The hypotheses proposed in this study can doubtlessly be seriously attacked by many; however, this study sets the basis to derive some practical understanding from our diverse (and often, at this time, empirical) experimental and clinical observations in cancer electrotherapy. The availability of powerful computers has already helped to bridge the gap between observations and predictions in many complex problems, and a few attempts have already been made to attack the problem of tumor growth with mathematical models.
We are recognizing biophysics principles that may be broadly applied in developing more useful programs of DEC treatment of solid tumors. To begin to understand the complexity of the proposed system, novel simulations must be developed, incorporating concepts from many scientific areas such as cancer research, statistical mechanics, applied mathematics, and nonlinear dynamical systems.

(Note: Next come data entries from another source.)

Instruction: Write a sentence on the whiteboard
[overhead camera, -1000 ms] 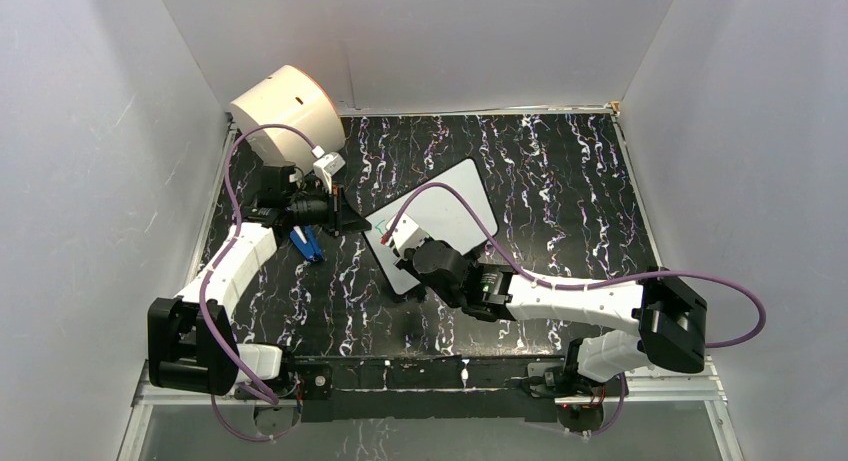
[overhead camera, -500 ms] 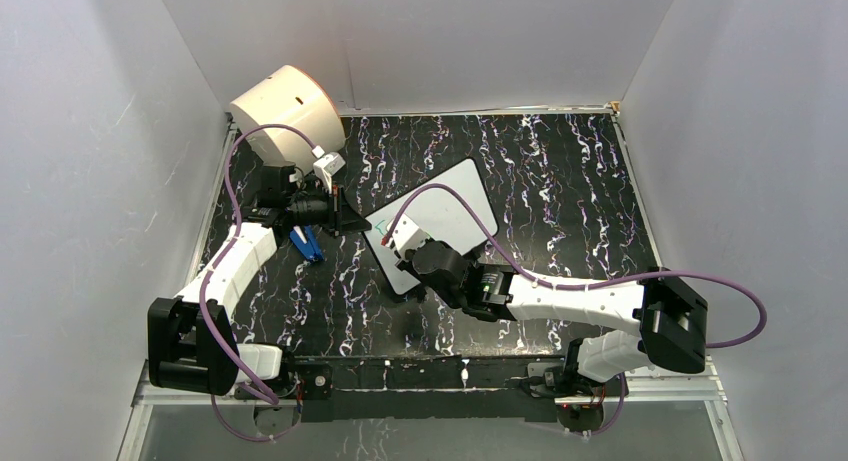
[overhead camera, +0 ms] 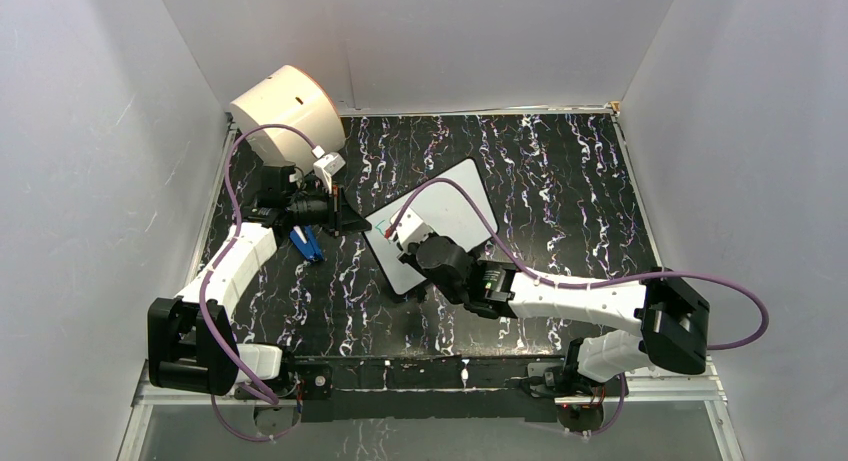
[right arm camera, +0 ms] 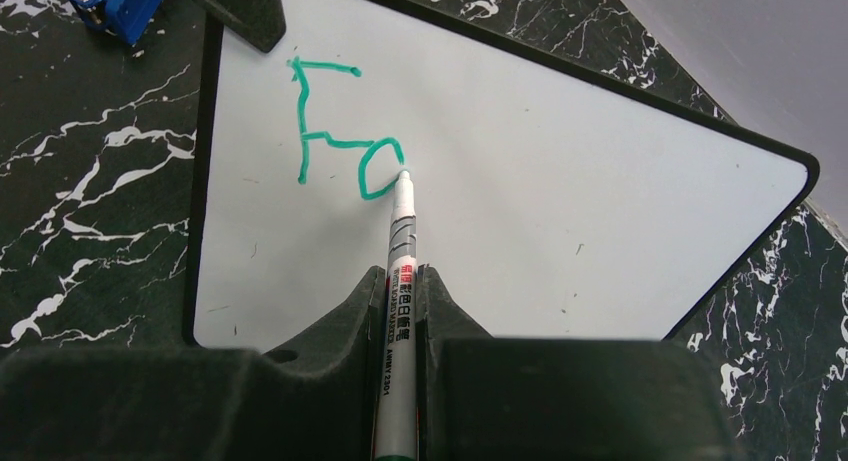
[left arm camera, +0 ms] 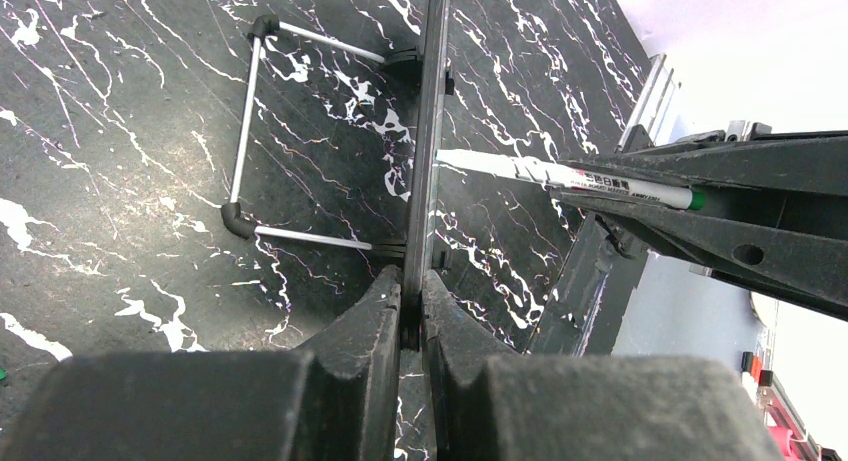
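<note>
Right wrist, right hand [right arm camera: 402, 277] clamped on marker [right arm camera: 403, 231], tip up-frame on whiteboard [right arm camera: 560, 211], left hand [left arm camera: 411, 283] pinching its edge

There is one whiteboard [right arm camera: 600, 201], one marker [right arm camera: 401, 271], one cream drum [overhead camera: 285, 106] and one blue block [overhead camera: 306, 243]. Two green letters [right arm camera: 302, 131] are written. Two arms: left arm [overhead camera: 235, 266], right arm [overhead camera: 580, 299].

A robot lab enclosure: 3 plain white walls [overhead camera: 420, 41] box in a black marbled table [overhead camera: 570, 181].
</note>
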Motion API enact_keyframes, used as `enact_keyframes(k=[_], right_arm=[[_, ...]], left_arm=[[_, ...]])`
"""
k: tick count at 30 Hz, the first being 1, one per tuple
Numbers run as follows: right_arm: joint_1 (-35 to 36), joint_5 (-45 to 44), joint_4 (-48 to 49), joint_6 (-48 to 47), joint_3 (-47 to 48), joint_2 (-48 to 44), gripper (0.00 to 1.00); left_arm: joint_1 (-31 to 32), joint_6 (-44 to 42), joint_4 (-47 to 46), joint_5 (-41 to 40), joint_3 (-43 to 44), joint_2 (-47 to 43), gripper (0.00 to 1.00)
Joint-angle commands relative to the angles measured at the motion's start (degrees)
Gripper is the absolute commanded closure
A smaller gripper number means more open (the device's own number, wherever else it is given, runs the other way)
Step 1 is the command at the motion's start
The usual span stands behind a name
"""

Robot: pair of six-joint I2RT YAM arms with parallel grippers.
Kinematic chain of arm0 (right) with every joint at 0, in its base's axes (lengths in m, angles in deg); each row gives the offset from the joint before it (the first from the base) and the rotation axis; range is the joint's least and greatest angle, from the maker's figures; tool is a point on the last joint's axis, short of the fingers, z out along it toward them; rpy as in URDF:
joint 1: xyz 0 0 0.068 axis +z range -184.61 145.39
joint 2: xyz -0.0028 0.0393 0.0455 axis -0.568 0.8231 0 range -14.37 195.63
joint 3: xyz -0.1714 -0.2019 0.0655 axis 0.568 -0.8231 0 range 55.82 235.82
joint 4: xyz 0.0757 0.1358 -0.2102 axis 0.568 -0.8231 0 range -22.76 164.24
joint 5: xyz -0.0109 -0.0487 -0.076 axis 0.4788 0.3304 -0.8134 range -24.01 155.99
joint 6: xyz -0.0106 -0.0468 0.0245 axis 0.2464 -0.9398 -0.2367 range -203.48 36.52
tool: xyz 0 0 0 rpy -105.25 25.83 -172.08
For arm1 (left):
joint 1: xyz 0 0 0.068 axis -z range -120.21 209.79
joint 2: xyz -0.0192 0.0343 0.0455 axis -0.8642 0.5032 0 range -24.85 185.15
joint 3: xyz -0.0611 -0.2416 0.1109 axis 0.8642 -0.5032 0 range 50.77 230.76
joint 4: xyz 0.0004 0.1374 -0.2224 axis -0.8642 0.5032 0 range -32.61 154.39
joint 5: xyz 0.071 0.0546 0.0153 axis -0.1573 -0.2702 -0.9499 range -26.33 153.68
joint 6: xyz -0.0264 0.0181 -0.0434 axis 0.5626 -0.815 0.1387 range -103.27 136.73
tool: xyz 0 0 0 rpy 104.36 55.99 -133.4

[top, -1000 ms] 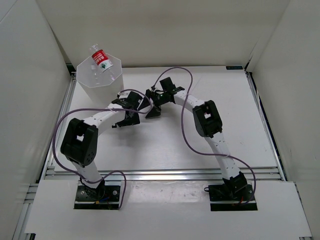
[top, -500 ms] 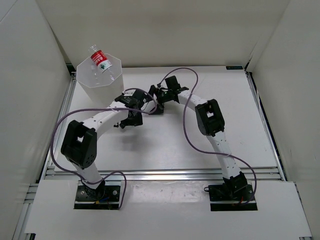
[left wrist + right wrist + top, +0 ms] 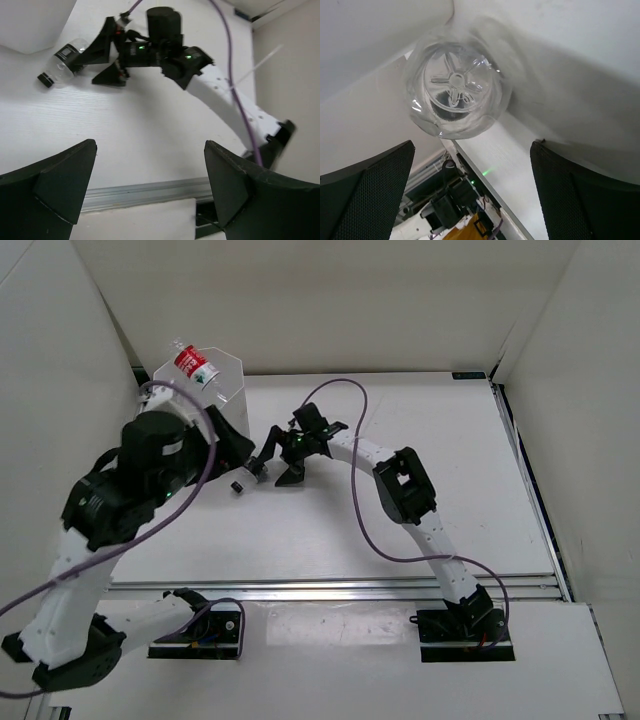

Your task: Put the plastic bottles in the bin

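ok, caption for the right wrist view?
Open right gripper facing the base of a clear plastic bottle.

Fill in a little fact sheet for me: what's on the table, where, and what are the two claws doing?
bin: far left corner of the table, upright
red-label bottle: leaning in the bin, top poking above the rim
black-cap bottle: lying on the table, base toward the right gripper
right gripper: open, at that bottle's base, not gripping it
left gripper: open, empty, raised above the table
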Motion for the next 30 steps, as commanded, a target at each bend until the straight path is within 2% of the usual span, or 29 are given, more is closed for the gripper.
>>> enact_keyframes(k=[1, 6, 12, 17, 24, 30], right_arm=[[1.44, -7.20, -2.86, 1.88, 3.90, 0.16, 0.00], [1.45, -8.44, 0.21, 4.08, 8.99, 4.82, 0.00], [1.45, -9.67, 7.85, 5.92, 6.37, 5.44, 0.00], [2.50, -9.15, 10.32, 7.24, 4.25, 6.06, 0.00], [2.50, -8.09, 11.56, 5.58, 6.63, 9.40, 0.04], [3.03, -7.48, 11.56, 3.65, 6.63, 9.40, 0.14]], left_arm=[[-0.07, 2.48, 3.57, 3.07, -0.08, -3.75, 0.00], [-0.07, 3.62, 4.10, 2.54, -1.31, -8.33, 0.00], [-0.07, 3.62, 5.94, 2.02, -0.78, -10.45, 0.00], [-0.07, 3.62, 8.66, 1.49, -0.16, -10.45, 0.00], [-0.07, 3.62, 10.33, 0.96, 0.89, -10.45, 0.00], [-0.07, 5.82, 10.86, -0.88, 0.89, -12.11, 0.00]])
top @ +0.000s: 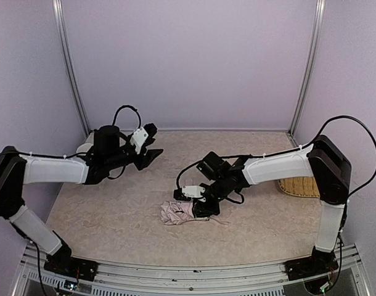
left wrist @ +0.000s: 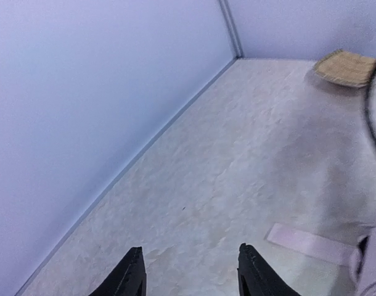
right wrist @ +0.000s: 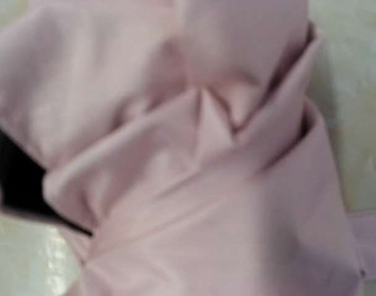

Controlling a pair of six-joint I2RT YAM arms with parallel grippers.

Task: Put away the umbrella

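Observation:
The umbrella (top: 179, 213) lies folded and bunched on the table's near middle, pale pink with a thin strap trailing right. My right gripper (top: 202, 206) is down on its right end and shut on the fabric. In the right wrist view the pink folds of the umbrella (right wrist: 194, 154) fill the frame and hide my fingers; a patch of black lining (right wrist: 15, 179) shows at the left. My left gripper (top: 152, 148) hangs above the table at the back left, away from the umbrella. It is open (left wrist: 191, 256) with nothing between its fingers. The pink strap (left wrist: 311, 243) shows at the lower right of the left wrist view.
A woven straw mat (top: 299, 186) lies at the table's right edge, behind the right arm, and shows as a woven straw mat (left wrist: 348, 66) far off in the left wrist view. Pale walls with metal corner posts (top: 71, 68) close in the table on three sides.

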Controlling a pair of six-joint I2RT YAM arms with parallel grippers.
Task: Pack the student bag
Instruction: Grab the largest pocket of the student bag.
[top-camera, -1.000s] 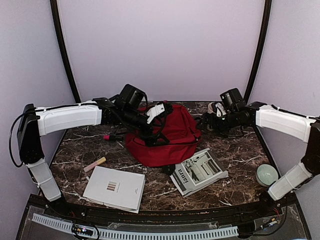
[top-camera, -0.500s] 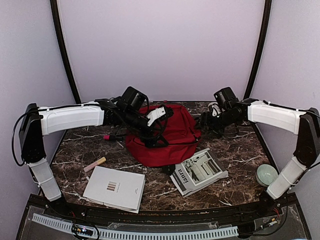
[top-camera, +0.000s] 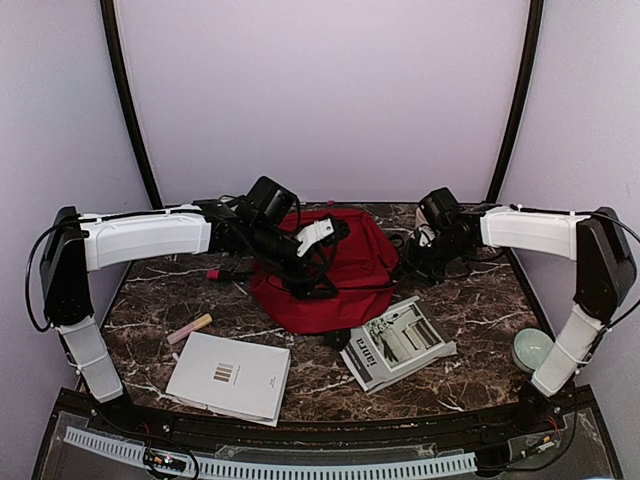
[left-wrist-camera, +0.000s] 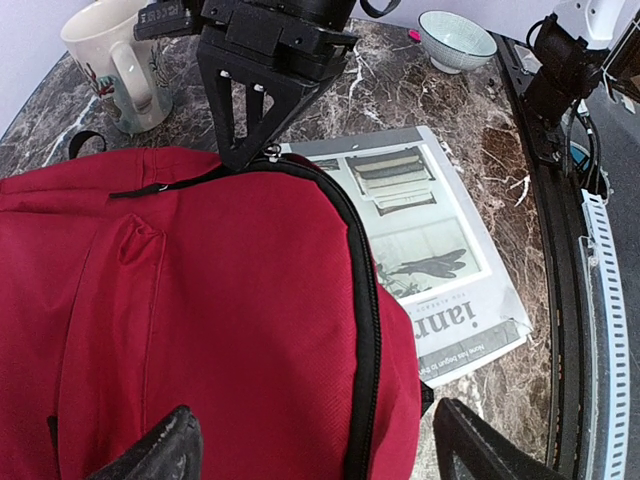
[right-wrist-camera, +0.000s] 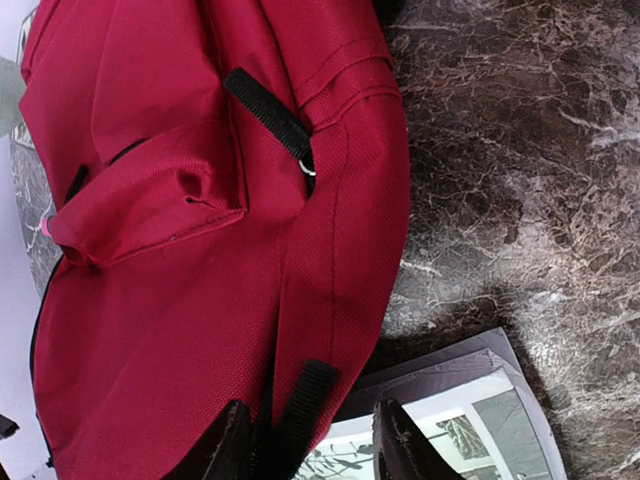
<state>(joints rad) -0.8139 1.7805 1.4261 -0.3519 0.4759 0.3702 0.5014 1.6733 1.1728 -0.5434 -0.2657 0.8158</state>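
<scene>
The student bag (top-camera: 345, 290) is a red fabric backpack lying flat at the middle back of the table, its black zipper (left-wrist-camera: 366, 300) closed. My left gripper (top-camera: 320, 262) hovers over the bag's top, open wide, its fingertips (left-wrist-camera: 165, 452) straddling the zipper with red fabric beneath. My right gripper (top-camera: 412, 258) is at the bag's right edge. Its jaws stand partly closed around that edge (right-wrist-camera: 350, 330) and a black strap loop (right-wrist-camera: 303, 400); one finger (right-wrist-camera: 398, 440) still shows a gap over the magazine. The right gripper's fingers (left-wrist-camera: 245, 120) also show at the zipper's end.
A magazine (top-camera: 398, 342) lies in front of the bag, partly under its edge (right-wrist-camera: 450, 425). A white book (top-camera: 230, 377) lies front left, with a pale marker (top-camera: 190, 328) and a red marker (top-camera: 215, 274) nearby. A mug (left-wrist-camera: 120, 65) stands behind the bag. A bowl (top-camera: 533, 350) sits right.
My right gripper moved left onto the bag's right edge while its jaws narrowed a lot. My left gripper edged slightly right over the bag and narrowed a little.
</scene>
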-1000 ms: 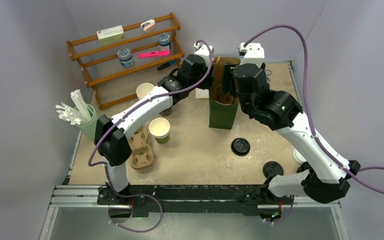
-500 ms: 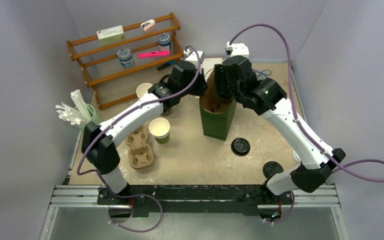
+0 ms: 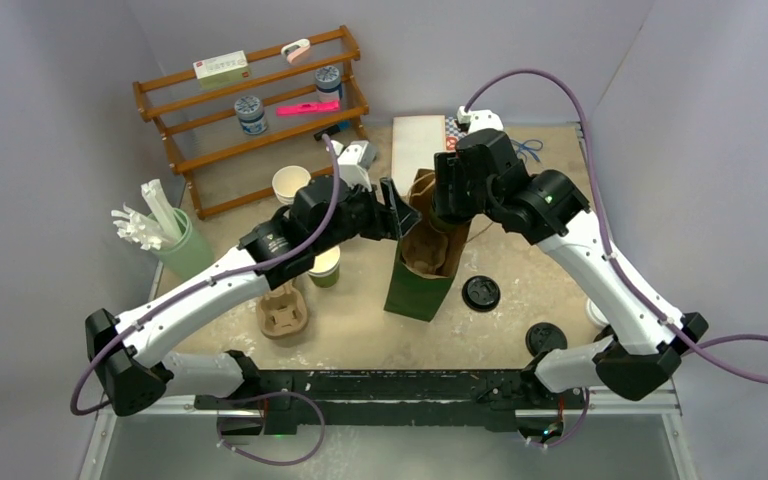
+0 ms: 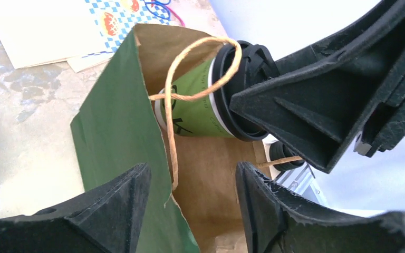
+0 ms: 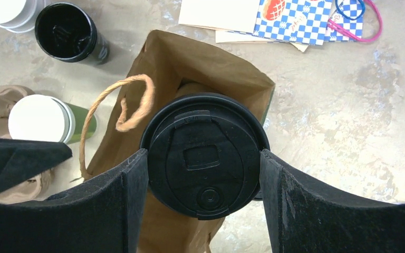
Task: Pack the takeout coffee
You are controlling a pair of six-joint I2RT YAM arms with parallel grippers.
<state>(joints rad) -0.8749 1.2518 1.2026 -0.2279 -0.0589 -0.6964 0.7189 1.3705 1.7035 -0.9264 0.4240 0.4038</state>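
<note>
Coffee [image 4: 192, 113] sits clenched in right claw [image 5: 204, 163], fingers pressed either side of its black lid [image 5: 203, 142], base inside the mouth of the green bag [image 4: 116, 137], lid above the rim. Cup axis points down into the bag, a bit tilted, so the drop is prob straight along it. Left claw [image 4: 192, 176] hangs released, astride the bag's near wall w/out pinching; twine handle [image 4: 171, 132] close by the cup
</note>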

Our results suggest that the MGE should be modified, or a new mathematical approach should be proposed in order to describe TGK and explain the presence of at least one of these phenomena. These results are, in agreement with Bellomo et al. [2], who proposed that "future research will definitely refine and improve the existing models, while the analysis of the inherent mathematical problems will hopefully lead to new mathematics, allowing us to tackle problems presently beyond our technical abilities".